Action item> Print the data that follows exactly as it stands, from its first line through the line containing "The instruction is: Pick", and stop there.
(Data section begins)
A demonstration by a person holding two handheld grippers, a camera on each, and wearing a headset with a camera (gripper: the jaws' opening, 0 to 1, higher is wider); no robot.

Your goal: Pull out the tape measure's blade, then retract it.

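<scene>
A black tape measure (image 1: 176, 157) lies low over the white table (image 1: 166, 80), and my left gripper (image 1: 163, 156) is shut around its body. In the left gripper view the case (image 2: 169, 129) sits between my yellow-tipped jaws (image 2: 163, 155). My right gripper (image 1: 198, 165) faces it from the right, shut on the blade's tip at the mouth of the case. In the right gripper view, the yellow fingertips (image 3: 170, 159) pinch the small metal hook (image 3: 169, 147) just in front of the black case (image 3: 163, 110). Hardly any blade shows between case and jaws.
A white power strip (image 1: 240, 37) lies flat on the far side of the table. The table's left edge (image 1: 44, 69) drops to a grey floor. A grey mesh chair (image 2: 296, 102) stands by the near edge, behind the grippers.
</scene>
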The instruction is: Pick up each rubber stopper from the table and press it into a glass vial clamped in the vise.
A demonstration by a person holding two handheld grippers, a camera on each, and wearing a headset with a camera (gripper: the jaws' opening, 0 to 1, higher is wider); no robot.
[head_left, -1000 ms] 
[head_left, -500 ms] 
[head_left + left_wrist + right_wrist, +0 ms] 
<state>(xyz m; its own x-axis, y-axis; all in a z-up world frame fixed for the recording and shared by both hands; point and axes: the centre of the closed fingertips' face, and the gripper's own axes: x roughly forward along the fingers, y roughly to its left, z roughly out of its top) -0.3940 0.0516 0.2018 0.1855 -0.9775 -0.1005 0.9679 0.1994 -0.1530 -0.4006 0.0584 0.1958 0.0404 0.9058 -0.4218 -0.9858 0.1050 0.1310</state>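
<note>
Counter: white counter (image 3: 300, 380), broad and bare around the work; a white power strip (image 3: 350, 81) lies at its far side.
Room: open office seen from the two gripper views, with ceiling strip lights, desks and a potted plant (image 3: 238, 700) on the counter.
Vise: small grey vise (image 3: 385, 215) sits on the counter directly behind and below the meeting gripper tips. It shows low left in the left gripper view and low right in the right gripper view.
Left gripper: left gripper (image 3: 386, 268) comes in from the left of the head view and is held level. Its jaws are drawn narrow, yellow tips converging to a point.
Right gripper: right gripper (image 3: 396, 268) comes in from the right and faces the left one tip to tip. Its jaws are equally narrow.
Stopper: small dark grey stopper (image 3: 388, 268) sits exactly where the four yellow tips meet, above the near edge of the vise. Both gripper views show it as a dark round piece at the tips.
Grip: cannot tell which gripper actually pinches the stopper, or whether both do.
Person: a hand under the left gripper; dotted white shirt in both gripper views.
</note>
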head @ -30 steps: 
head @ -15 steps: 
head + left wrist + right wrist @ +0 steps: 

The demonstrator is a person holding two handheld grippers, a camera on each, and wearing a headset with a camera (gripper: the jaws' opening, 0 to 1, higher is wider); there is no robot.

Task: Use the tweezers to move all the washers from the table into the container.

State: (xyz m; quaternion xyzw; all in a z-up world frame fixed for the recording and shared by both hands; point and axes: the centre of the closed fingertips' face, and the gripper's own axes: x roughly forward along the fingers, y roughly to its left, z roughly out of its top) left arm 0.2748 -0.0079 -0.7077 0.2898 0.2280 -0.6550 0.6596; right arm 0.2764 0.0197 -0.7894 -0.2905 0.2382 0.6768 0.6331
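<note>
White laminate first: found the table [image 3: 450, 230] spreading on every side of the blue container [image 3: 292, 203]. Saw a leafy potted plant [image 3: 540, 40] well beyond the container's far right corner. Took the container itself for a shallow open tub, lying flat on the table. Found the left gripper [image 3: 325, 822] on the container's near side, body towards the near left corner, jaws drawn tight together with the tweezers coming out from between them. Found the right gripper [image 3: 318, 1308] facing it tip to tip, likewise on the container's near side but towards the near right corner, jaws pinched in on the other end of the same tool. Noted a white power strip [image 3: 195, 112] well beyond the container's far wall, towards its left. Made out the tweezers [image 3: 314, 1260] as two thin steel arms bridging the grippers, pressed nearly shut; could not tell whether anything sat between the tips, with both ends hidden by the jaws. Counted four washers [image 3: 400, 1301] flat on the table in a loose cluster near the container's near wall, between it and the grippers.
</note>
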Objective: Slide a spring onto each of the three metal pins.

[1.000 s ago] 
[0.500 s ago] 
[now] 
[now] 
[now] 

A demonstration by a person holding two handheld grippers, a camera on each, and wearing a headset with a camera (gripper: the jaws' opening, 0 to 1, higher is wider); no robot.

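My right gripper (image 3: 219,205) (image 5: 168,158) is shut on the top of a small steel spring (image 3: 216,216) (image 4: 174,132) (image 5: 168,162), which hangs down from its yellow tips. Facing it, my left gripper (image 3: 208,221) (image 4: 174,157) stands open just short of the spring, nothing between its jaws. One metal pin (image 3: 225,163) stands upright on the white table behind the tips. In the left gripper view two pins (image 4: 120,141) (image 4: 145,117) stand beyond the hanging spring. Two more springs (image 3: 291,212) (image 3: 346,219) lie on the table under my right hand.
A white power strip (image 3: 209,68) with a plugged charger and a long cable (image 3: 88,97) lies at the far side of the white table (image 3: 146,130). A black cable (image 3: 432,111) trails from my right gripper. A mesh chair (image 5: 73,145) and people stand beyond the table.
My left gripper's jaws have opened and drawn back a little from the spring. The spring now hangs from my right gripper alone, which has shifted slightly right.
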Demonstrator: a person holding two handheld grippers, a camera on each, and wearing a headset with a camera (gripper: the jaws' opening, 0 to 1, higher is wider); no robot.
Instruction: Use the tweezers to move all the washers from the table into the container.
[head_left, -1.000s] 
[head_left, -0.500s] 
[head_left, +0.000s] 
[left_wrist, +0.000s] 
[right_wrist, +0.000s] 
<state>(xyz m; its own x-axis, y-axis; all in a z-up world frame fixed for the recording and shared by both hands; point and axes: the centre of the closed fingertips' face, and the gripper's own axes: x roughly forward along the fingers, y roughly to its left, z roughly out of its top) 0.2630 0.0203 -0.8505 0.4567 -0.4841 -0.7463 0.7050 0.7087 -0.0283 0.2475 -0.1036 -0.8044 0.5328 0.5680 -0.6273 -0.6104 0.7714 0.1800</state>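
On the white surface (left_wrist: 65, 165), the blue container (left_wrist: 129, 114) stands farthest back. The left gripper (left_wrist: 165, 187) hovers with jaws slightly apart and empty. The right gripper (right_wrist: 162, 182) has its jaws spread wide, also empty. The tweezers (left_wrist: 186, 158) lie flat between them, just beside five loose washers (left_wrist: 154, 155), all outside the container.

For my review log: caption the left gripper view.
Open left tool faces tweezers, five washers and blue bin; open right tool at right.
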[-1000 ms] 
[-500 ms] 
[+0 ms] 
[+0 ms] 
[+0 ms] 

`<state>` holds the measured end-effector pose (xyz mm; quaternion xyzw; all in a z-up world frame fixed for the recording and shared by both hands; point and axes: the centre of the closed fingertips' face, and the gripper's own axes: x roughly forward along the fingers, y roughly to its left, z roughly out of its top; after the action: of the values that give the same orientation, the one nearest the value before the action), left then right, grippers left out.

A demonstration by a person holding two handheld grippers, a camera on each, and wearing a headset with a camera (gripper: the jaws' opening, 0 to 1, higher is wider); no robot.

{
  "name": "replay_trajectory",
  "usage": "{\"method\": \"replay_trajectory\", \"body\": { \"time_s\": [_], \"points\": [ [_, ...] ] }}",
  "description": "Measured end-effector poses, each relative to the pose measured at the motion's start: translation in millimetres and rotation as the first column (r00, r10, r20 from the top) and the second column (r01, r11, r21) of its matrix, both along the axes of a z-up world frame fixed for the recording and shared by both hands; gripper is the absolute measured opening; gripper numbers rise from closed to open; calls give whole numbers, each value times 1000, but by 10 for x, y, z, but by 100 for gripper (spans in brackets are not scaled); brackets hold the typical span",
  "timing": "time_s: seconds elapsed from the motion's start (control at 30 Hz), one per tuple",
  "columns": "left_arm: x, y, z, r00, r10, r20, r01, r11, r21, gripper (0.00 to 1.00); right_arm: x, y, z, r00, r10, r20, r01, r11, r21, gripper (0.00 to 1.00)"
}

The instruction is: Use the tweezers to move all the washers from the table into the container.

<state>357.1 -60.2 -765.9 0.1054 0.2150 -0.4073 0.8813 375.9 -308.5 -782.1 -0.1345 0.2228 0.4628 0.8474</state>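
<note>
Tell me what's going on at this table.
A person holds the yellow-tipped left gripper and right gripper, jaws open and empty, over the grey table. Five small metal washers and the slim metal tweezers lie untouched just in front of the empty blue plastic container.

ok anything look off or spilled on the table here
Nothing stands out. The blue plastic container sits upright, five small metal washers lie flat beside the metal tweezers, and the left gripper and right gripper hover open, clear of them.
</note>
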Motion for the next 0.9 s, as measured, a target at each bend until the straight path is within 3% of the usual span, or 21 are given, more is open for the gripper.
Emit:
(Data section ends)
Answer to this problem>
A demonstration by a person holding two handheld grippers, a camera on each, and wearing a headset with a camera (gripper: the jaws' opening, 0 to 1, higher is wider); no robot.

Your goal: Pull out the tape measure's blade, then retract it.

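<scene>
A black tape measure (image 1: 176, 157) lies low over the white table (image 1: 166, 80), and my left gripper (image 1: 163, 156) is shut around its body. In the left gripper view the case (image 2: 169, 129) sits between my yellow-tipped jaws (image 2: 163, 155). My right gripper (image 1: 198, 165) faces it from the right, shut on the blade's tip at the mouth of the case. In the right gripper view, the yellow fingertips (image 3: 170, 159) pinch the small metal hook (image 3: 169, 147) just in front of the black case (image 3: 163, 110). Hardly any blade shows between case and jaws.
A white power strip (image 1: 240, 37) lies flat on the far side of the table. The table's left edge (image 1: 44, 69) drops to a grey floor. A grey mesh chair (image 2: 296, 102) stands by the near edge, behind the grippers.
</scene>
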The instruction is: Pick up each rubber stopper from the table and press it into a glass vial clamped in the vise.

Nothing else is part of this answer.